Chile's 33 Trapped Miners All Rescued In 'Miracle'
All of Chile's 33 trapped miners were rescued from deep underground in a special capsule on Wednesday as an extraordinary two-month survival story many call a miracle triggered wild celebrations.
Luis Urzua, 54, who was the shift leader at the time of the collapse, was the last of the miners to travel through 2,050 feet of rock to the surface in a capsule barely wider than a man's shoulders.
Celebrations erupted across the country as he emerged to a hero's welcome above the San Jose gold and copper mine in Chile's northern Atacama desert, wearing his hard-hat and dark shades to protect his eyes after spending 69 days in a dimly lit tunnel.
"Viva Chile!" the crowd chanted, as Urzua emerged from the capsule, the light on his miners' hat still on.
Rescuers held up a sign in Spanish reading: "Mission Accomplished."
Urzua beamed as an elated crowd chanted, sobbed and waved red, white and blue Chilean flags. The miners set a world record for survival trapped underground.
"I hand the shift over to you and hope this never happens again," he said with a Chilean flag draped around his shoulders, hugging an emotional President Sebastian Pinera. "I am proud to be Chilean."

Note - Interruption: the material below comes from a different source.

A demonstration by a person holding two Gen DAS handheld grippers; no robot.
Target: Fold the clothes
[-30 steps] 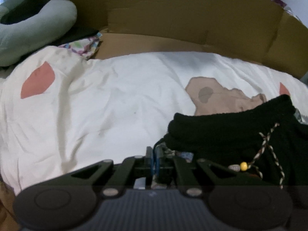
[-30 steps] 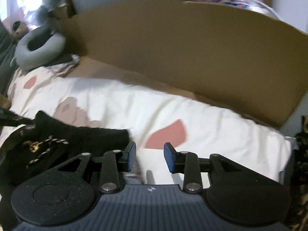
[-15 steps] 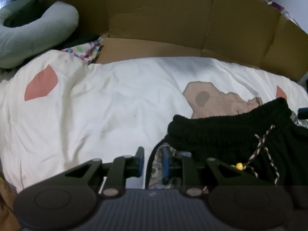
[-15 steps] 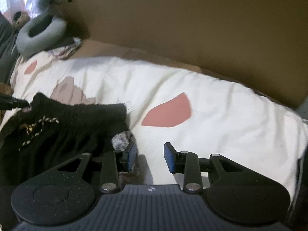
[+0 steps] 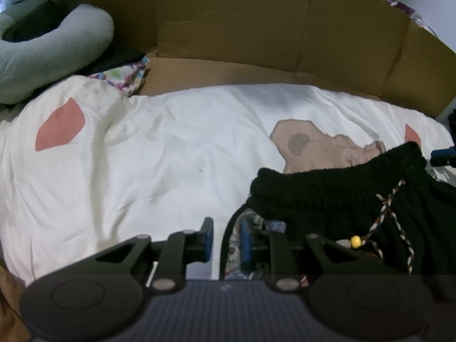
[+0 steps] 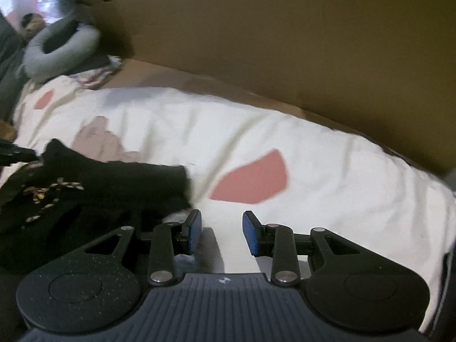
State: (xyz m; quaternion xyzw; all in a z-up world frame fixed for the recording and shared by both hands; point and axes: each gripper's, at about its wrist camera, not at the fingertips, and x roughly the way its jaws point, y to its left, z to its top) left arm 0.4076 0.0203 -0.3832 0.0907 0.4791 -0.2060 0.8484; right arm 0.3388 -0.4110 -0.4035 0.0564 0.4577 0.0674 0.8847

Rescue workers opened the capsule door and hugged Urzua, who had insisted throughout that he would not leave the tunnel until all the other miners were safely evacuated.
They are all now safe thanks to a meticulously planned rescue operation that went quicker and more smoothly than anyone dared to believe.
The rescue workers who traveled down the shaft to help evacuate them will now themselves be hoisted to the surface in the metal capsule, named Phoenix after the mythical bird that rose from the ashes.
Church bells rang out in Chile when the first miner was extricated and Chileans were glued to their televisions, proud of their nation's ability to save the men in a world-class rescue operation.
"This was the toughest match of my life," said Franklin Lobos, a former professional soccer player who turned to mining and driving a taxi to make ends meet, as he emerged from the mine.
The miners were whisked away for medical checkups and found to be in good health, except for one who has pneumonia and is being treated with antibiotics.
"This is a miracle from God," said Alberto Avalos, the uncle of Florencio Avalos, a father of two who was the first to emerge shortly after midnight.